# Staff Software Engineer

**Company**: Alluxio
**Work arrangement**: onsite
**Experience**: staff
**Job type**: full-time
**Category**: Engineering
**Industry**: Technology

**Apply**: https://jobs.lever.co/alluxio/65f09933-df44-4f0d-b70d-7d4e6fd57330
**Canonical**: https://yubhub.co/jobs/job_aa7543fd-8bc

## Description

We're looking for experienced distributed-systems engineers to join our Core Product team and advance the next generation of Alluxio's data-orchestration engine - the foundation for AI and analytics at global scale.

As a Staff Software Engineer, you'll work on high-impact systems problems such as optimizing metadata management, caching, and replication across thousands of nodes; designing concurrent, fault-tolerant services for multi-region and multi-cloud environments; evolving Alluxio's storage abstraction and scheduling layer to support large-scale AI/ML data pipelines; and collaborating with internal product teams to push the limits of distributed I/O performance.

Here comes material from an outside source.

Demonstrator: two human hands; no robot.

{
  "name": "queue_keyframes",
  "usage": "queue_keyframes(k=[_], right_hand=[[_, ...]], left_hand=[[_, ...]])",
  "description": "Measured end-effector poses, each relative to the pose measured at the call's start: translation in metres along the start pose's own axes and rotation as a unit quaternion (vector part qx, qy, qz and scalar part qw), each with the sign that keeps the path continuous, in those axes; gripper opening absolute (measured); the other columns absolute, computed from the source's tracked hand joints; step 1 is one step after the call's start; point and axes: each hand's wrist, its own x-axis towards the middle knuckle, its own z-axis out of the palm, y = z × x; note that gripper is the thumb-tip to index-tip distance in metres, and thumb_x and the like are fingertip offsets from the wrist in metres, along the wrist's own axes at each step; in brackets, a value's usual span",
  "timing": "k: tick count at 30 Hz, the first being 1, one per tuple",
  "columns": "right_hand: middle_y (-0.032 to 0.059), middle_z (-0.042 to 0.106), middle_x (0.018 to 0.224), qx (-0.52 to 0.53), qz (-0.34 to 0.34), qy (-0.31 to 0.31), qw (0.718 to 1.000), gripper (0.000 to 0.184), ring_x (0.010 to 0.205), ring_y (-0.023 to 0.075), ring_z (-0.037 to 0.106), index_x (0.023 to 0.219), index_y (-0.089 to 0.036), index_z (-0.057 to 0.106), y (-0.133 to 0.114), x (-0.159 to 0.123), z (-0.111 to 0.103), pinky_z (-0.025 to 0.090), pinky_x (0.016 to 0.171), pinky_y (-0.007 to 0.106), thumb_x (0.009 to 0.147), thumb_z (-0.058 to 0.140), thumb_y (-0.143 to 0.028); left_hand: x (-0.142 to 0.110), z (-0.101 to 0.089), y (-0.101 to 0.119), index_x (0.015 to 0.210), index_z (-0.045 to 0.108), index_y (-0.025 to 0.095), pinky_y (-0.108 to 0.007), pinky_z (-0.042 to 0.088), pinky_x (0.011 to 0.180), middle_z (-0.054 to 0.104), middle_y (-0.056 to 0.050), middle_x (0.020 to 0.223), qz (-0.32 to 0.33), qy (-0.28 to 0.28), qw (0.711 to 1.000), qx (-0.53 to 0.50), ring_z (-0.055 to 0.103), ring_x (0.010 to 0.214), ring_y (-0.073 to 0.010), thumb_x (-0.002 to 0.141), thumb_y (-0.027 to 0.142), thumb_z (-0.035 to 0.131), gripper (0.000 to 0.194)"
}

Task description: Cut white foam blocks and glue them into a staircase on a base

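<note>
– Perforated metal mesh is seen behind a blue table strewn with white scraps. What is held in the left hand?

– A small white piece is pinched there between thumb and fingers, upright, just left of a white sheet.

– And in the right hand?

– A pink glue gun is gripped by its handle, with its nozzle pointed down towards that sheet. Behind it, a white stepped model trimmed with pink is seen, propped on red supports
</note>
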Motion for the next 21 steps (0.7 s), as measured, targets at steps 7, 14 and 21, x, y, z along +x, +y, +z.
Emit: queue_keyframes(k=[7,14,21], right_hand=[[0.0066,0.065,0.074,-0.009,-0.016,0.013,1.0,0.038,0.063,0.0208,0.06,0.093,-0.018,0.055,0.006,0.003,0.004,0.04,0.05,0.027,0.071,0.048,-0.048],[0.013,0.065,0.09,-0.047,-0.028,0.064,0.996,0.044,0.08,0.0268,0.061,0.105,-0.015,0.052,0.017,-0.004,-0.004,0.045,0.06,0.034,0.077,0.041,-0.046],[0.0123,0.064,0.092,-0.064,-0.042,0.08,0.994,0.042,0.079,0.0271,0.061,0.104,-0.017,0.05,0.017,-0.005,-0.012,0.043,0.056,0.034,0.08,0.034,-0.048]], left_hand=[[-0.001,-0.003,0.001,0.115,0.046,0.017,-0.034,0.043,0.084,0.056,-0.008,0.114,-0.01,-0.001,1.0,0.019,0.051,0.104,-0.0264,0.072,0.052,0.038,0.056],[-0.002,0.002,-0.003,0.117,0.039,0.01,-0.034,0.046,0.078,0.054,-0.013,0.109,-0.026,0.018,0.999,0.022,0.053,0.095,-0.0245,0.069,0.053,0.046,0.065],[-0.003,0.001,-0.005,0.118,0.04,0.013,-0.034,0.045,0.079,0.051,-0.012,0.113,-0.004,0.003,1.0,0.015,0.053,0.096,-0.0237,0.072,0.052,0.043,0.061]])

This is a hands-on, architecture-plus-implementation role for engineers who love deep systems work and want visible impact in a small, senior, highly technical team.

### What You'll Own

- Cache and metadata consistency - advance Alluxio's intelligent caching framework for multi-tenant environments (TTL policies, write-back consistency, invalidation protocols, and distributed metadata scaling).

- High-throughput data I/O optimization - profile and optimize Alluxio's data path across S3, GCS, HDFS, and POSIX interfaces using adaptive prefetching, async I/O, and tier-aware scheduling.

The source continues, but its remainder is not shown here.